This analysis showed that adjusting the physicochemical parameters to the experimental conditions did improve the predictive capabilities of TFA, but certain technical limitations at both levels need to be discussed. The nature of 13C-MFA only allows determining the flux distribution in the central carbon metabolism by considering amino acid synthesis [13], which has been noted to be very robust against changes in the intermediate metabolite concentrations [52,53]. The recent discovery of non-enzymatic metabolism-like reactions suggests that current metabolic networks evolved from prebiotic reaction sequences. Therefore, a well-established flux distribution in the central pathways can be expected [54]. In order to discern among tests, focus on highly variable flux values should be promoted, but the variance among them was low (S2 Dataset). In fact, only 36/1679 showed a variance greater than zero, where 6 reactions had an experimental counterpart to compare against. Optimal solutions for all tests were similar (reducing the discerning capacity), which explained the overall high correlation coefficients for all tests. Therefore, results from the comparison of predicted and experimental metabolite concentration values are paramount to better understand the impact of varying the physicochemical parameters.

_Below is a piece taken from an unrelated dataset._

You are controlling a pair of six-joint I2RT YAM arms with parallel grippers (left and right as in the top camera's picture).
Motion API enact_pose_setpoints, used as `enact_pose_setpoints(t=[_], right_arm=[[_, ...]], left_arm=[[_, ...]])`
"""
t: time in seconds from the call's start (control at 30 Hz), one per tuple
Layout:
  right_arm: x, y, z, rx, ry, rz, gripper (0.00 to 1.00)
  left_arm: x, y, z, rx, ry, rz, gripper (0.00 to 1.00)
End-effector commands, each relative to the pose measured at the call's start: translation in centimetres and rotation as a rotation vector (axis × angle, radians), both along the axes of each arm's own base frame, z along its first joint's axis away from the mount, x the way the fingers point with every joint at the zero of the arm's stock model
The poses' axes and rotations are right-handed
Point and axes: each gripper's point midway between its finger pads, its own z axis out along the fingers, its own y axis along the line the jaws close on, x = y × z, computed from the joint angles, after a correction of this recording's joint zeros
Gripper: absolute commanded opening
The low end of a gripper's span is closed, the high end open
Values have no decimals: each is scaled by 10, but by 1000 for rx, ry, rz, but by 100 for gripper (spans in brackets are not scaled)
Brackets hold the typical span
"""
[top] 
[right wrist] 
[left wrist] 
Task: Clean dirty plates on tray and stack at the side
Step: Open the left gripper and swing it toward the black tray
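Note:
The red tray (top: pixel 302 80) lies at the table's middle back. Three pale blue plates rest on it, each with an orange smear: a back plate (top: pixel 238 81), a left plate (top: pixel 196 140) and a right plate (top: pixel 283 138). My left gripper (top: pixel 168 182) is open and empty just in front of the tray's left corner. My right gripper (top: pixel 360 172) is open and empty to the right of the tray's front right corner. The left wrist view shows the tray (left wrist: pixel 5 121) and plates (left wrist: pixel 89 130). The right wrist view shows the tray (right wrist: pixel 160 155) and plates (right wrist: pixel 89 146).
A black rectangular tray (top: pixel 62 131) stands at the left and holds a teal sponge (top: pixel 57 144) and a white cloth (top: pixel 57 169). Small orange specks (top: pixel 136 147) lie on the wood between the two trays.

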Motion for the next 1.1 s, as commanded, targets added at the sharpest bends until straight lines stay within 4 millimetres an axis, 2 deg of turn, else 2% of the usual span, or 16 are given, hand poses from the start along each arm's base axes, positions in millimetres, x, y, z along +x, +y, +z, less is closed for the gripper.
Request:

Regarding the metabolomics level, the 9 non-redundant solutions were subjected to a similar analysis. Likewise, only 46/972 metabolites had a variance among tests greater than zero (S3 Dataset), out of which 7 were quantified: L-aspartate, phosphoenolpyruvate, ATP, L-valine, pyruvate, NADP+, and FAD. Reliable quantitation of energy-carrying molecules and redox cofactors is not easily achievable, given the inherent cell dynamics (e.g. cell cycle and cell size variations) and degradation during extraction [5563]. Since the correlation coefficients were calculated using a dataset blind to highly variable metabolites (e.g. 3-phosphohydroxypyruvate ranged four orders of magnitude), resulting values were similar for different factor combinations (Table 4). Thus, said metabolites should be quantified to deconvolute the impact of using default or experimental concentration values in the predictive capabilities.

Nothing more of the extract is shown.